Self-renewal of pluripotent embryonic stem cells is mediated via activation of STAT3
Smith, Austin G
The propagation of embryonic stem (ES) cells in an undifferentiated pluripotent state is dependent on leukemia inhibitory factor (LIF) or related cytokines. These factors act through receptor complexes containing the signal transducer gp130. The downstream mechanisms that lead to ES cell self-renewal have not been delineated, however. In this study, chimeric receptors were introduced into ES cells.

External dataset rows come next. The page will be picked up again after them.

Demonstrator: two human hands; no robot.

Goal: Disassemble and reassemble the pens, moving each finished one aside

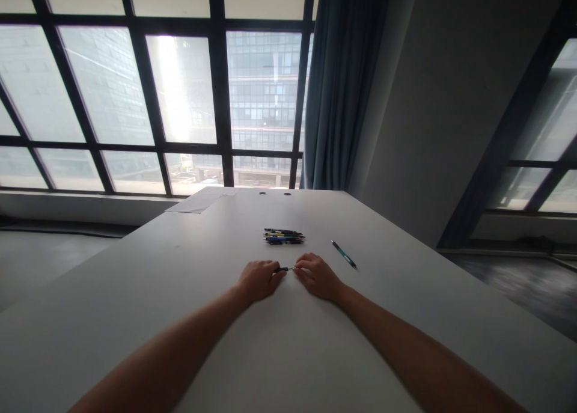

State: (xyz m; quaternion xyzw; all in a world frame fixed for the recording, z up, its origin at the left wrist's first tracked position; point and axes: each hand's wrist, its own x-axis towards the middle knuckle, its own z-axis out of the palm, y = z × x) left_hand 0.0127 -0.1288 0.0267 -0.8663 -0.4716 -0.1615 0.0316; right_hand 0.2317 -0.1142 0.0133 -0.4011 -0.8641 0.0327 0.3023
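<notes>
Pen (281, 269), slim and dark, held at both ends.
Left hand (259, 279) clamped on thicker end, right hand (317, 275) on thinner; green-and-black pen (344, 254) lies apart on white worktop (288, 347).

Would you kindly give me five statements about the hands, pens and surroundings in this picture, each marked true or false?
1. The left hand holds a dark pen. True.
2. The right hand rests on the pen pile. False: it is at the dark pen's thin end.
3. The green-and-black pen lies left of the pen pile. False: it lies to the right.
4. Paper lies toward the table's far left. True.
5. The curtain is red. False: it is blue.
</notes>
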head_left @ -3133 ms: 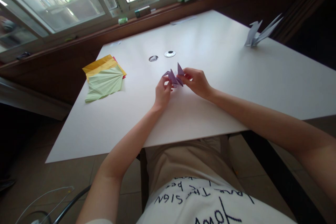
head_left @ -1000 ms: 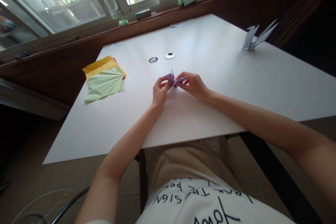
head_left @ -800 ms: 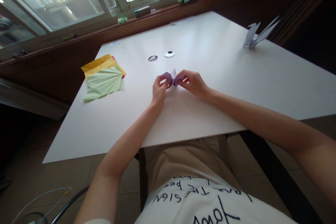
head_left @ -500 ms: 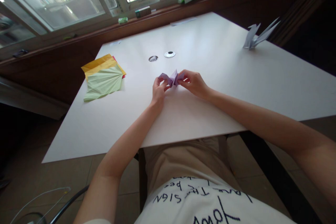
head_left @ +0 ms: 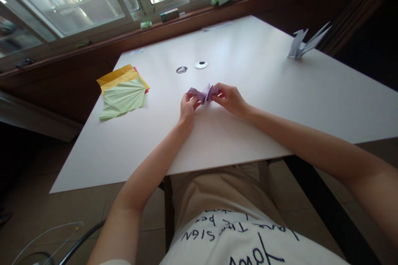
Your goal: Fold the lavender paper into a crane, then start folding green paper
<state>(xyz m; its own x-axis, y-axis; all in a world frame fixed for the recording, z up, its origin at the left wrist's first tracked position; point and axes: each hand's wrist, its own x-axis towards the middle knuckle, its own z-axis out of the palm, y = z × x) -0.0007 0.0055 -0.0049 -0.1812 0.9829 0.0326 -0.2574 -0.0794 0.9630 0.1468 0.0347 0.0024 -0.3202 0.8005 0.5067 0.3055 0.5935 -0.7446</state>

Biochemical and functional studies of transfected cells demonstrated a requirement for engagement and activation of the latent trancription factor STAT3. Detailed mutational analyses unexpectedly revealed that the four STAT3 docking sites in gp130 are not functionally equivalent. The role of STAT3 was then investigated using the dominant interfering mutant, STAT3F. ES cells that expressed this molecule constitutively could not be isolated. An episomal supertransfection strategy was therefore used to enable the consequences of STAT3F expression to be examined. In addition, an inducible STAT3F transgene was generated. In both cases, expression of STAT3F in ES cells growing in the presence of LIF specifically abrogated self-renewal and promoted differentiation. These complementary approaches establish that STAT3 plays a central role in the maintenance of the pluripotential stem cell phenotype. This contrasts with the involvement of STAT3 in the induction of differentiation in somatic cell types. Cell type-specific interpretation of STAT3 activation thus appears to be pivotal to the diverse developmental effects of the LIF family of cytokines. Identification of STAT3 as a key transcriptional determinant of ES cell self-renewal represents a first step in the molecular characterization of pluripotency.